PROBLEM DESCRIPTION >>
Using the listing that follows, report how many lines include the word "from", and add no other words.

[Opening AVAILABLE DATA section]

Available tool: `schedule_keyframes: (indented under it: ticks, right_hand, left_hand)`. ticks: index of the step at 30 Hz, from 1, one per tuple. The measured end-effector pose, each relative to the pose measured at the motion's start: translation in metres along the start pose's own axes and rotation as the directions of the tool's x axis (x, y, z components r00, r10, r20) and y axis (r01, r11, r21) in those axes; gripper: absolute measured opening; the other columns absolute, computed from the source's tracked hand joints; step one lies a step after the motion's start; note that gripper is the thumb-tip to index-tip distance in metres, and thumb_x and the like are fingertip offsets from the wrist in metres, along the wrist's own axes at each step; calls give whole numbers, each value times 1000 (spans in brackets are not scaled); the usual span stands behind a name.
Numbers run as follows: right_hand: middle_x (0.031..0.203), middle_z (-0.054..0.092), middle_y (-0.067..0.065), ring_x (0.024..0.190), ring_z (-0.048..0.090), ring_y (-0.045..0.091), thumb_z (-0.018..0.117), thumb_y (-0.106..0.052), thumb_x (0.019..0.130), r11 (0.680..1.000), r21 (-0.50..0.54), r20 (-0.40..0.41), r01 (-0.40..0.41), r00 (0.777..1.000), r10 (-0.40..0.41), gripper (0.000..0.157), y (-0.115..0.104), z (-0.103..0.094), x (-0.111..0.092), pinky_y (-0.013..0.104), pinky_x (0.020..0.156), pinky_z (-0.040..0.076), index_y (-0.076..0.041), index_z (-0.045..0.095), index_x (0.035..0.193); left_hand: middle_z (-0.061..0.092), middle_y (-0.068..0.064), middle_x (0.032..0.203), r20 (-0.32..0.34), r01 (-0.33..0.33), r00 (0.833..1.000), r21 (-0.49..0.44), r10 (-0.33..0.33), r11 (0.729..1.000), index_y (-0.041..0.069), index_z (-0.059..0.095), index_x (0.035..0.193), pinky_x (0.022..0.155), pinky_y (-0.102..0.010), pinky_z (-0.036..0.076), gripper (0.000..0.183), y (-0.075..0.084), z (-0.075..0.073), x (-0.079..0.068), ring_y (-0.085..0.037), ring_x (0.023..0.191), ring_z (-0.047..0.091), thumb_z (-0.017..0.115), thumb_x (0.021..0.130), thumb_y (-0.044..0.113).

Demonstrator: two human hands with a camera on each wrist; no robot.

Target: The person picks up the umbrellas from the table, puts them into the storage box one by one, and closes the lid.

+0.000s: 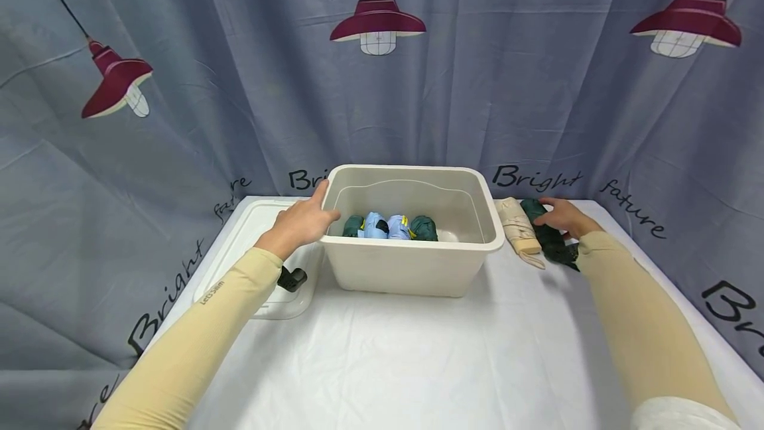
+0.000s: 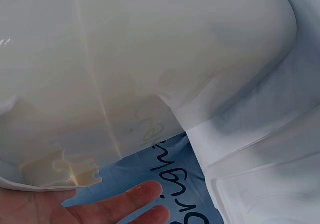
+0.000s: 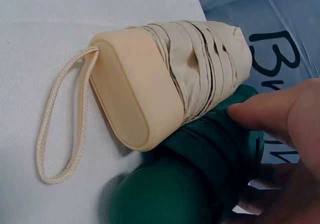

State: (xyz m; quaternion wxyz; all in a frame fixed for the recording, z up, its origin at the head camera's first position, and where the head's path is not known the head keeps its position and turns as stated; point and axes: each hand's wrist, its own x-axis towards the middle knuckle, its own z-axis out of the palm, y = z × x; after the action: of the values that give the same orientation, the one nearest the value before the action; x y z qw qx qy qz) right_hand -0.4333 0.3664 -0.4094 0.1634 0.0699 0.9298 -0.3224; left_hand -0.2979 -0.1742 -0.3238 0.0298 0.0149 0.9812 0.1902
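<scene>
Rests the left hand (image 1: 301,221) on the left end of the rim of a cream bin (image 1: 406,271), with fingers extended straight (plain in the left wrist view). With the right hand (image 1: 567,217), holds a dark green folded umbrella (image 3: 205,154) between thumb and fingers at the tabletop's (image 1: 418,357) right side, right next to a beige folded umbrella (image 1: 518,224). Has four green and light blue bundles (image 1: 375,225) lined up inside the bin, plus a white lid (image 1: 253,231) to its left, partly hidden by the left arm.
</scene>
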Motion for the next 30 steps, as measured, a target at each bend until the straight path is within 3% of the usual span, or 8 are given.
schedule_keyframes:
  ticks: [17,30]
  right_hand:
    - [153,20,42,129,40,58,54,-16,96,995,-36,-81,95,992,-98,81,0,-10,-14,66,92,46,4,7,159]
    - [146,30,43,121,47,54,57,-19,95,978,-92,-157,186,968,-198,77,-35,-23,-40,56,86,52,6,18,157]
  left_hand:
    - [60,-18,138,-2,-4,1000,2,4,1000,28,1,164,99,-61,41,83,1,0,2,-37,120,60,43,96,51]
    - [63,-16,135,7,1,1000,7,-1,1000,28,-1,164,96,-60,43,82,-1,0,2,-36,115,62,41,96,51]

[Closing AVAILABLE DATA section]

YOUR SOLUTION >>
2